We identified 46 RIDGE-to-RIDGE break points and 11 anti-RIDGE-to-anti-RIDGE break points between the chicken and human genomes. Chi-square tests showed a significantly higher number of RIDGE-to-RIDGE break points between the chicken and human genomes (p value < 2.2 × 10-16) compared to that expected by chance, and no significant difference in the number of anti-RIDGE-to-anti-RIDGE break points (p value = 0.8).
Genomic characteristics of RIDGEs and anti-RIDGEs in chicken
Next we evaluated whether RIDGEs and anti-RIDGEs were associated with other genome characteristics. Positive correlations were found between chicken transcriptome map and gene density (p value < 2.2 × 10-16), GC content (p value < 2.2 × 10-16) and average intron length (p value < 2.2 × 10-16). As an example, the whole chromosome views of the transcriptome map, gene density, GC content, gene length, average intron length and recombination rate are shown for chromosome 1 (Figure 6); these various parameters were similar in RIDGEs and anti-RIDGEs. To further investigate the specific genomic characteristics of RIDGEs and anti-RIDGEs, we compared the average intron length (averaged intron length of all transcripts per gene), gene length (genomic length), gene density (number of genes per 100 kb), and GC content between genes located in RIDGEs and anti-RIDGEs (Figure 7). Compared to the entire chicken genome, RIDGEs, on average, harbor genes with shorter average intron length (p value < 2.2 × 10-16), shorter gene length (p value < 2.2 × 10-16), and a higher GC content (p value < 2.2 × 10-16). Anti-RIDGEs, on the other hand, show opposite trends, with genes with longer average intron length (p value < 2.2 × 10-16), longer gene length (p value < 2.2 × 10-16), and lower GC content (p value < 2.2 × 10-16). Furthermore, RIDGEs also have a significantly higher gene density (p value = 1.29 × 10-9) than anti-RIDGEs.
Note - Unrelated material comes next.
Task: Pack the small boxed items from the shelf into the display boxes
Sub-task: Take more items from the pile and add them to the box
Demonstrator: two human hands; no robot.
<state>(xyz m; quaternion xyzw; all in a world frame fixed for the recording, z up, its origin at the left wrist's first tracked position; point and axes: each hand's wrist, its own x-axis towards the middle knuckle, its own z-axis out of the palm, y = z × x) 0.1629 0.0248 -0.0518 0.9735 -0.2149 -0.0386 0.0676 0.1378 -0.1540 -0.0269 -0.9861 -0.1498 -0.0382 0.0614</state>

Gene Ontology term enrichment analysis for genes in RIDGEs and anti-RIDGEs
Our results indicate that RIDGEs are relatively conserved between human and chicken. Assuming RIDGEs are the result of evolutionary events favoring the clustering of genes with higher expression levels, one can hypothesize that genes within RIDGEs may share similar functions or biological pathways. To investigate this possibility, we performed Gene Ontology (GO) [27] term enrichment analysis on genes located in RIDGEs and anti-RIDGEs using R package GOstats [28]. However, no significant GOBP terms (the minimum FDR of all three tests is 0.4) were found for genes in RIDGEs and anti-RIDGEs after correcting for multiple testing (Additional file 6).